Comment vous êtes vous rencontrées ?

Nous nous sommes rencontrées pour la première fois sur la promenade au bord de la mer de Menton en septembre 2007. Nous venions d’intégrer le campus de Sciences Po Paris sur le campus de Menton (spécialisation Moyen-Orient – Méditerranée).

D’où vous est venue l’idée de mettre en place ce festival Pèlerinage en décalage ?

Inès. L’idée a fait son chemin lentement mais sûrement. Nous nous étions beaucoup rapprochées durant nos années d’échange respectives, notamment lors d’appels Skype entre le Caire et Tel-Aviv. Durant nos masters et expériences professionnelles, nous évoquions souvent cette envie de monter un projet, à notre sauce. Nous refoulions cette envie car cela paraissait trop fou et nous nous étions mis dans la tête (ou quelqu’un nous l’avait mis) qu’il fallait avoir au moins 3 ou 5 ans d’expérience professionnelle avant de se lancer dans son projet.

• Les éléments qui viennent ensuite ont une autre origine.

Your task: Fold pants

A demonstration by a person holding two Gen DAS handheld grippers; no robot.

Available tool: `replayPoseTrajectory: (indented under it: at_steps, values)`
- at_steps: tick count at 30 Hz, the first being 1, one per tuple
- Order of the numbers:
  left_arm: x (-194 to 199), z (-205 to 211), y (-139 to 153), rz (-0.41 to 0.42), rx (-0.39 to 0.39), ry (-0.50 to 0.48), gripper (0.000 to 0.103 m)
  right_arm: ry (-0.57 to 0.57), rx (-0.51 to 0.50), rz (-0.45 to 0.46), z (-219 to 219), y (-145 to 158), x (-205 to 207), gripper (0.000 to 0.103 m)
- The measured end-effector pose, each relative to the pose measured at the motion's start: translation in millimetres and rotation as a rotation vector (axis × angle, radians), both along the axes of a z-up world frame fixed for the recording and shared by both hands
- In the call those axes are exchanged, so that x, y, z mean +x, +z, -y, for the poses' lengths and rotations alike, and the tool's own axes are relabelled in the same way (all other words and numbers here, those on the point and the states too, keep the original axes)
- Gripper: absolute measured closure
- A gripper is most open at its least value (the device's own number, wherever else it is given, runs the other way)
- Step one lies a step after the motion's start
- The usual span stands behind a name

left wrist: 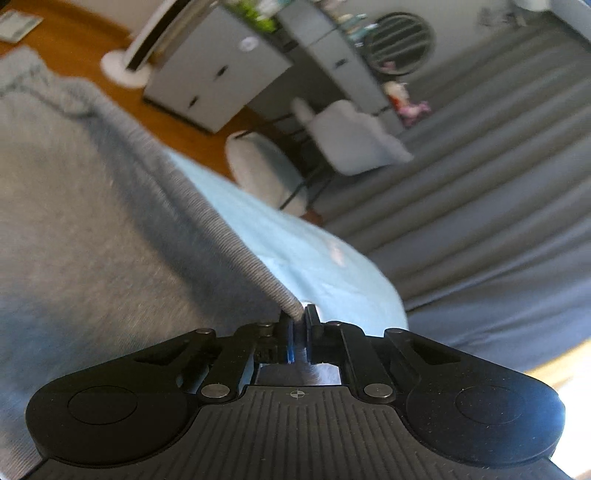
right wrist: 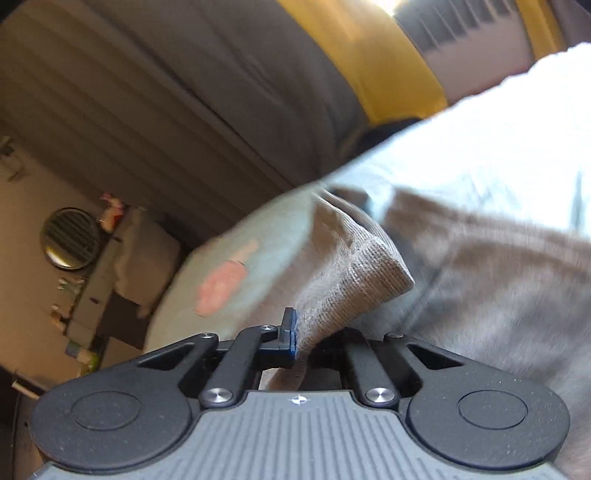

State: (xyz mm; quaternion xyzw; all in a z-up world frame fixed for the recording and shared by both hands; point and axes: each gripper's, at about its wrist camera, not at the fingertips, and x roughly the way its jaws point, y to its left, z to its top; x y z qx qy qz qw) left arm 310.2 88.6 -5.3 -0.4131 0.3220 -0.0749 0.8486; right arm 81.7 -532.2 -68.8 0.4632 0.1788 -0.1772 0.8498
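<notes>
Grey knit sweatpants (left wrist: 74, 221): soft matt cloth, fuzzy nap; ribbed band (left wrist: 229, 236) running to 12 o'clock of the left black plastic gripper (left wrist: 297, 325) has fine corded texture. Same ribbing on the cuff (right wrist: 365, 273) at the right black plastic gripper (right wrist: 306, 332). Gripper bodies: matt, finely speckled plastic, grooved grey deck, shiny round metal rivets (left wrist: 217, 390). Blue finger pads (right wrist: 293, 336) look rubbery. Pale blue bedsheet (left wrist: 314, 258): smooth matt cloth. Grey pleated curtain (left wrist: 480, 184) at 2 o'clock: matt fabric. Orange-brown wood floor (left wrist: 85, 33) at 11 o'clock: smooth, slight sheen. Grey cabinet (left wrist: 214, 77): flat, satin panels.
</notes>
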Motion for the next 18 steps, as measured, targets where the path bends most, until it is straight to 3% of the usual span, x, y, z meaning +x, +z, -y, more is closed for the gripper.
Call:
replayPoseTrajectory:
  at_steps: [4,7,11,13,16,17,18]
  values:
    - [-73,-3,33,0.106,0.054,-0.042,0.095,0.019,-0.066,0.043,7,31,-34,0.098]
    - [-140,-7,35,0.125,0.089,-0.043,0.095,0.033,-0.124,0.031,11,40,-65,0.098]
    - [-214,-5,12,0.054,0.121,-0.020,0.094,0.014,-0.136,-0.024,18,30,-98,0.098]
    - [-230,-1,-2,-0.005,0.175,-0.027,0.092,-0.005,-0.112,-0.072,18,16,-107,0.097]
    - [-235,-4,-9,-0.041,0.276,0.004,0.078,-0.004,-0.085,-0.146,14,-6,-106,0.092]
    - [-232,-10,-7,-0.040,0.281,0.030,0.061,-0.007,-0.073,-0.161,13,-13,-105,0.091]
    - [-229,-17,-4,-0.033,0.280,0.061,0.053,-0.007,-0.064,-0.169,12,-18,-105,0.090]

Ce que nous avions remarqué durant nos deux années de master à Paris, c’était que les événements sur la question israélo-palestinienne n’étaient pas variés et très binaires: il y avait beaucoup de conférences politiques, avec les mêmes intervenants et les mêmes questions sans réponses. Sinon il y avait le festival du film israélien, la semaine arabe de l’ENS mais aucun événement artistique qui faisait intervenir des artistes israéliens et palestiniens.

En juin 2013, Kenza était diplômée et j’étais libre après mon premier poste. C’était maintenant ou jamais. Nous étions à Rabat pour les vacances et l’idée nous est vraiment tombée dessus en plein déjeuner : “organiser un festival israélo-palestinien”. Nous nous sommes regardées éberlués par l’évidence du concept qui n’existait pas à Paris. Nous avons cogité chacune de notre côté durant l’été, glissant des indices à nos parents et amis. En septembre nous avons passé quatre heures sur nos ordinateurs pour mettre le concept noir sur blanc. Il tenait la route, l’aventure commençait.

Quel est son objectif ?

Inès et Kenza. L’objectif du festival est de remettre en cause les clichés, d’attiser la curiosité et de perturber les repères avec un outil riche, provocant et subtil : l’art.

Les artistes viennent avec leurs projets, leurs performances et leurs expériences, ils apportent du brut, il n’y a pas d’intermédiaire, pas de débat sans fin. Il y a les artistes, le public, un voyage virtuel, un tourbillon d’idées, des questions et parfois des barrières mentales ou blocages divers qui tombent.

On pourrait croire au premier abord que c’est un festival pour la paix mais ce n’est pas ça du tout. Si les artistes veulent se parler, ils se parlent, s’ils ne veulent pas, ils ne le font pas. Le but n’est pas de créer un Oslo III artistique mais de provoquer les curiosités à travers des projets artistiques.

Comment l’avez-vous mis en place en si peu detemps ?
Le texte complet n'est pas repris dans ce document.